◆ **Task**: Repeat, please, only the lines from the top of the data down to the line with "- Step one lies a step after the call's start"; include both of those lines.

Stored dataset items:
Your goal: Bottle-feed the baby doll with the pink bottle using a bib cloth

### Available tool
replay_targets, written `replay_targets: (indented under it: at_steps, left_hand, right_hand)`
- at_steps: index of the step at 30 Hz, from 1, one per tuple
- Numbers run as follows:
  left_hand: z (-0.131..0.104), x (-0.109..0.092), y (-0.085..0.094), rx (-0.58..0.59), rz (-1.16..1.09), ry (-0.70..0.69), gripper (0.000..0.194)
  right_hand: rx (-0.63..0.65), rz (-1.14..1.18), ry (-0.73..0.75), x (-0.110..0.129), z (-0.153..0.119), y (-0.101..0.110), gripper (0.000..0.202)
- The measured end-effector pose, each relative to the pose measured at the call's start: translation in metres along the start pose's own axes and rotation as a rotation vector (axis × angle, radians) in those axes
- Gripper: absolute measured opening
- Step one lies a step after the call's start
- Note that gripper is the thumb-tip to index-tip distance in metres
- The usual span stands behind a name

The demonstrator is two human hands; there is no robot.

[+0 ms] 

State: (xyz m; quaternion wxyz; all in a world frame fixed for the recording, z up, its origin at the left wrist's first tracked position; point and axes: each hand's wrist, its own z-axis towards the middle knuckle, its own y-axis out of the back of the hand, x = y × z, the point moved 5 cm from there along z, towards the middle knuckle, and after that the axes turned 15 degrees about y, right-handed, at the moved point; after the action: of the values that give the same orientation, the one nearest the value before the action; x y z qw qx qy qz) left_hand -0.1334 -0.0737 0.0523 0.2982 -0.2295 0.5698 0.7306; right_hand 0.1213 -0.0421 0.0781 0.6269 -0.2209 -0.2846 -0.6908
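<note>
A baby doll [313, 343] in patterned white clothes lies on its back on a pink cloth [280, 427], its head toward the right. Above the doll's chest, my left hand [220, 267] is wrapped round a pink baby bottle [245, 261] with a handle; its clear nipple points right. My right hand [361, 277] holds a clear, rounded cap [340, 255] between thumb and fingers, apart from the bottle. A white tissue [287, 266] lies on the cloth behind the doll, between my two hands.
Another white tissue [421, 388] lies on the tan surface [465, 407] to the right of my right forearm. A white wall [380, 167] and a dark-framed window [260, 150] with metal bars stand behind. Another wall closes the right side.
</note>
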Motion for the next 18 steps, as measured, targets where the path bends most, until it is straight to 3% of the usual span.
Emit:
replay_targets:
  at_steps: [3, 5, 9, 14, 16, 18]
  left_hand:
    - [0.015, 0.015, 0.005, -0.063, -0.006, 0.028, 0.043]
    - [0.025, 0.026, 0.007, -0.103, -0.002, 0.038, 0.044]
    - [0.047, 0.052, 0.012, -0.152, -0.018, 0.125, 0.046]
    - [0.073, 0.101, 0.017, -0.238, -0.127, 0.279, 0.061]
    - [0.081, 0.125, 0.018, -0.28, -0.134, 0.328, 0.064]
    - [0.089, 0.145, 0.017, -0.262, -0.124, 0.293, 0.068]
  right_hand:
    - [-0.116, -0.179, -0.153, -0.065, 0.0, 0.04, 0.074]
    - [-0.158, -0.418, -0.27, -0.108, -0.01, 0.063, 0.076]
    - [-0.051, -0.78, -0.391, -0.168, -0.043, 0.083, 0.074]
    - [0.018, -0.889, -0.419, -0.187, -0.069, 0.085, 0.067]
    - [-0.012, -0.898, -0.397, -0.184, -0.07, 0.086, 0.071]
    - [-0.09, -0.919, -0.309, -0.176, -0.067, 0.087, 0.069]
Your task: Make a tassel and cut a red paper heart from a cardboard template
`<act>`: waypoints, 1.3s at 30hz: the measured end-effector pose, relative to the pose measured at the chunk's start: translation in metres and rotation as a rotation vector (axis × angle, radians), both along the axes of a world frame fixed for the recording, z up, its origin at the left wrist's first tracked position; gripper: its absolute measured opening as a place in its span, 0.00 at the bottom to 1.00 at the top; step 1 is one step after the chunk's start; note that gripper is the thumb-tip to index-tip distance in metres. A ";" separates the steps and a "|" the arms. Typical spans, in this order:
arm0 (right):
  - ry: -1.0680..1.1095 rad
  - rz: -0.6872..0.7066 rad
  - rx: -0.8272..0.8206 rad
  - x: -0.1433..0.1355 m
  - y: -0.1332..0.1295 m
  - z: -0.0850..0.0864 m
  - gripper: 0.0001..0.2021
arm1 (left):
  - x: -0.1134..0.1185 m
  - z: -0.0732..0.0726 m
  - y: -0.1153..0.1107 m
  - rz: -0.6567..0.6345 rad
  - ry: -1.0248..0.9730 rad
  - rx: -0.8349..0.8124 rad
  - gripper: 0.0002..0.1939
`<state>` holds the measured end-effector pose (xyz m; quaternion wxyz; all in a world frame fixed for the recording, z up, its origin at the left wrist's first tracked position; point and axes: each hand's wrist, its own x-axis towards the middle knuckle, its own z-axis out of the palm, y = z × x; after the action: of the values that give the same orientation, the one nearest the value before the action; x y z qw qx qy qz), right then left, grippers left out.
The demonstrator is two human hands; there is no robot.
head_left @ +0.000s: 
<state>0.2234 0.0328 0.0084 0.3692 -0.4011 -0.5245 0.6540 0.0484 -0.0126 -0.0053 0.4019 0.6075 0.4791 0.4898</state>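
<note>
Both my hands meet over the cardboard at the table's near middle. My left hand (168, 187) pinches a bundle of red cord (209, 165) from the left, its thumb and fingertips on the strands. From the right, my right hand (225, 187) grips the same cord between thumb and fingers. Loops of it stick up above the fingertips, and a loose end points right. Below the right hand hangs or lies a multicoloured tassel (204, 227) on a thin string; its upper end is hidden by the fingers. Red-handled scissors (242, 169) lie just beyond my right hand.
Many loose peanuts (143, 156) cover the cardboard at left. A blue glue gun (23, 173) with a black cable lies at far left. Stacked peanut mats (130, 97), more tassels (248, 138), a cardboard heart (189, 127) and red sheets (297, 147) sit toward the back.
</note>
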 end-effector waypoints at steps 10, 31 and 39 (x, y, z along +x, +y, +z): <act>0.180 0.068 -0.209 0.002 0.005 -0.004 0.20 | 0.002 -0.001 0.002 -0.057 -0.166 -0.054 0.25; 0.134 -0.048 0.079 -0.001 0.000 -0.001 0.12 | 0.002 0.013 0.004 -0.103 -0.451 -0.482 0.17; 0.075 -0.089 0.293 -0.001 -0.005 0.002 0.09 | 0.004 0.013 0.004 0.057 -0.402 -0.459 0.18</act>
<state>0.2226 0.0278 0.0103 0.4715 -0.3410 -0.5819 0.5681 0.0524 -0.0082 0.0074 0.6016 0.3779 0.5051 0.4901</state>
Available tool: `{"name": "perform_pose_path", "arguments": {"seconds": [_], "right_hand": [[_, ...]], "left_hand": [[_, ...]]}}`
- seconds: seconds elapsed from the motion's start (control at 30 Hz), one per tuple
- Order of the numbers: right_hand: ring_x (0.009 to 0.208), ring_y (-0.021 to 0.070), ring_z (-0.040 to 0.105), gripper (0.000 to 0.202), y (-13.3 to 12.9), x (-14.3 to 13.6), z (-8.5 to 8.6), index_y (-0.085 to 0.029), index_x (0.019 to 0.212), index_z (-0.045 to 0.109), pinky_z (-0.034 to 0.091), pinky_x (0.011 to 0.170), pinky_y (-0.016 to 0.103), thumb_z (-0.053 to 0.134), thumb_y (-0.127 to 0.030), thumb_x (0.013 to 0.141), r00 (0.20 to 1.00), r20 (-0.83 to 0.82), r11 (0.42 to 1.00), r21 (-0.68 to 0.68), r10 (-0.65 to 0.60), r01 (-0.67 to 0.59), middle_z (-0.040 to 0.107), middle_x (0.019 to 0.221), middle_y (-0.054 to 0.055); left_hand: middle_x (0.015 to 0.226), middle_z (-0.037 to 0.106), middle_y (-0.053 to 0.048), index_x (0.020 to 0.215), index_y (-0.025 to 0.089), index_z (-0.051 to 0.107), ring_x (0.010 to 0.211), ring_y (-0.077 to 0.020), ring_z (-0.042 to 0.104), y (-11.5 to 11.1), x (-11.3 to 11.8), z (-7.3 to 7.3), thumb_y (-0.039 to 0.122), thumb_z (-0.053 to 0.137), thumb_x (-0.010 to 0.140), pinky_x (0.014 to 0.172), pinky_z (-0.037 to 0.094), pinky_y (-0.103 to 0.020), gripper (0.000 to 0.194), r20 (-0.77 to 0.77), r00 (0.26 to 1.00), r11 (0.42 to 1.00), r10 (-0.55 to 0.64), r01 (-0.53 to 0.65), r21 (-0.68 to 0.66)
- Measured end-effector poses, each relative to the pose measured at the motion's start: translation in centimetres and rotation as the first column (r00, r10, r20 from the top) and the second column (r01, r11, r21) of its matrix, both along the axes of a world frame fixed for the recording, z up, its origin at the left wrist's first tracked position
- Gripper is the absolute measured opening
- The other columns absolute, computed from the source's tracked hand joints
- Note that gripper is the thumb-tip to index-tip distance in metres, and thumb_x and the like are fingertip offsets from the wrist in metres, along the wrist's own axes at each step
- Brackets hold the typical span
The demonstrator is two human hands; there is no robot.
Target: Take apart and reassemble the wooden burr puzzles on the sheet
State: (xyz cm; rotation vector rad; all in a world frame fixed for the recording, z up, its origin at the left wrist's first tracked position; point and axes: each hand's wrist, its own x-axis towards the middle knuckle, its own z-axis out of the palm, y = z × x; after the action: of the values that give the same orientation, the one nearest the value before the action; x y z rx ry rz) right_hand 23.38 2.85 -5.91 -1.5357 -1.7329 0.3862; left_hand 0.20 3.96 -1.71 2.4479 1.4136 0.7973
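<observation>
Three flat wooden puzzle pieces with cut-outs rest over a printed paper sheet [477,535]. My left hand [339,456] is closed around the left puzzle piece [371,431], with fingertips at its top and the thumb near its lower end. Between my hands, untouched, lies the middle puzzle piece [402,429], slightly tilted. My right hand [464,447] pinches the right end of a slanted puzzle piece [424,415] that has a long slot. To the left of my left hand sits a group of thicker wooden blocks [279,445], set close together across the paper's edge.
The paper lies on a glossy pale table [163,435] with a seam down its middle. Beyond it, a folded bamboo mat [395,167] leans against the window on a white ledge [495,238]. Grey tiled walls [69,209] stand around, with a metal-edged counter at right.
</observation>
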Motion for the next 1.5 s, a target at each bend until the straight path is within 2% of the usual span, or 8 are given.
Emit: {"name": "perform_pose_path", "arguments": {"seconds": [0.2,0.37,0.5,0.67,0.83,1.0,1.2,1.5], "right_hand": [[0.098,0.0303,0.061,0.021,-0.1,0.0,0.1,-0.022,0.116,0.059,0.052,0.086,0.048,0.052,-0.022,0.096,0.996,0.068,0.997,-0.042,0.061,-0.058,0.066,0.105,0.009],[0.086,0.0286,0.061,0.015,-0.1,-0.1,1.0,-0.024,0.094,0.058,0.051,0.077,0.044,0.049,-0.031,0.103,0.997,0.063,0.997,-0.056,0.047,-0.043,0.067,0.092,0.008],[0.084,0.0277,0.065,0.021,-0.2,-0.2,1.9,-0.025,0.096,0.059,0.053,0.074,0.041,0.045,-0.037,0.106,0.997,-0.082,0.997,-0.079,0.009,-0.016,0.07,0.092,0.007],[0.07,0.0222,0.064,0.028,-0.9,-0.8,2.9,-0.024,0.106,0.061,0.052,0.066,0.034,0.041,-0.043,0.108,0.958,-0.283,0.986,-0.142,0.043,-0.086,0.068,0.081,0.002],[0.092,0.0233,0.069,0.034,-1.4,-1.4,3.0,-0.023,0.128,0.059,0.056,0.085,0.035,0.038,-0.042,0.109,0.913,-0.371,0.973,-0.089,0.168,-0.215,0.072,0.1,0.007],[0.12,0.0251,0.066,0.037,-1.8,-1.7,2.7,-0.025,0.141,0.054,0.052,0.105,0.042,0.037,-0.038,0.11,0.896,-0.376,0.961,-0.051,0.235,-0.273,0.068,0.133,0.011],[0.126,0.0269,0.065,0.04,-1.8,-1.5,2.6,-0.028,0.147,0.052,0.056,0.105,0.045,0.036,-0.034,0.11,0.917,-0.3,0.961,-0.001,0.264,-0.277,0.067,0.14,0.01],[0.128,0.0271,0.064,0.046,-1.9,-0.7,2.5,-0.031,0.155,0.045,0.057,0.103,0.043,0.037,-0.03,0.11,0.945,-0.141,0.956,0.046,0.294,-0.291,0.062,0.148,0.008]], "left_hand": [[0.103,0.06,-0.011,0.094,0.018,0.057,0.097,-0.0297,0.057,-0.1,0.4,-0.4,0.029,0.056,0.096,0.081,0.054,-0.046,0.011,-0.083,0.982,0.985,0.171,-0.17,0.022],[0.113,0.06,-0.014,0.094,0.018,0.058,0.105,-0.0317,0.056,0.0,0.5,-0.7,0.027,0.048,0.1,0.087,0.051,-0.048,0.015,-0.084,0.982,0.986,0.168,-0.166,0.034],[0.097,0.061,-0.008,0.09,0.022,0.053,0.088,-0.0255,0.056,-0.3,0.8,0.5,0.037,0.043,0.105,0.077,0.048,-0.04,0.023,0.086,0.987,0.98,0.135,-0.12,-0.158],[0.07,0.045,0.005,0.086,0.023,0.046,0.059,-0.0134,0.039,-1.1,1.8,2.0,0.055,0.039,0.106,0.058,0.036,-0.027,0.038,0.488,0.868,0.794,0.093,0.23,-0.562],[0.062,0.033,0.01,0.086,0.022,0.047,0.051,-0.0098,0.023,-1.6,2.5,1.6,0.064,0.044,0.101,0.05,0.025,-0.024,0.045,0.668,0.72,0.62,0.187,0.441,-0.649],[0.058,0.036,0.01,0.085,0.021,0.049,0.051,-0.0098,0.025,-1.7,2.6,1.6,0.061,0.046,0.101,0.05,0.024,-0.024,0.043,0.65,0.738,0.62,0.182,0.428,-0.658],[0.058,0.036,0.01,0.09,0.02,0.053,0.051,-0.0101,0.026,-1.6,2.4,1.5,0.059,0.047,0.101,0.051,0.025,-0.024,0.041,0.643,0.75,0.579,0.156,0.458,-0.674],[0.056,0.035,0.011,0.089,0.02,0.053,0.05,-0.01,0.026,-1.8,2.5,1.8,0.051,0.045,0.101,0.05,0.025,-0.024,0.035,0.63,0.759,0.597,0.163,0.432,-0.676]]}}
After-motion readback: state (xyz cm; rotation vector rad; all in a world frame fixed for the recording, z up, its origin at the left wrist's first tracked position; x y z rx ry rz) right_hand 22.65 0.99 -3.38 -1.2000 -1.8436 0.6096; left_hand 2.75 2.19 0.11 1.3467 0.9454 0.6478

◆ **Task result**:
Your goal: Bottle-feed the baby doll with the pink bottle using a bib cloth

### Available tool
replay_targets, written `replay_targets: (indented under it: at_steps, left_hand, right_hand)`
- at_steps: index of the step at 30 Hz, from 1, one per tuple
- Numbers run as follows:
  left_hand: z (-0.131..0.104), x (-0.109..0.092), y (-0.085..0.094), rx (-0.58..0.59), rz (-1.16..1.09), ry (-0.70..0.69), gripper (0.000..0.194)
  right_hand: rx (-0.63..0.65), rz (-1.14..1.18), ry (-0.73..0.75), x (-0.110..0.129), z (-0.153..0.119), y (-0.101..0.110), gripper (0.000..0.202)
- The measured end-effector pose, each relative to the pose measured at the call's start: translation in metres along the start pose's own axes and rotation as a rotation vector (axis × angle, radians) in those axes
- Gripper: absolute measured opening
- Step one lies a step after the call's start

The exercise is done.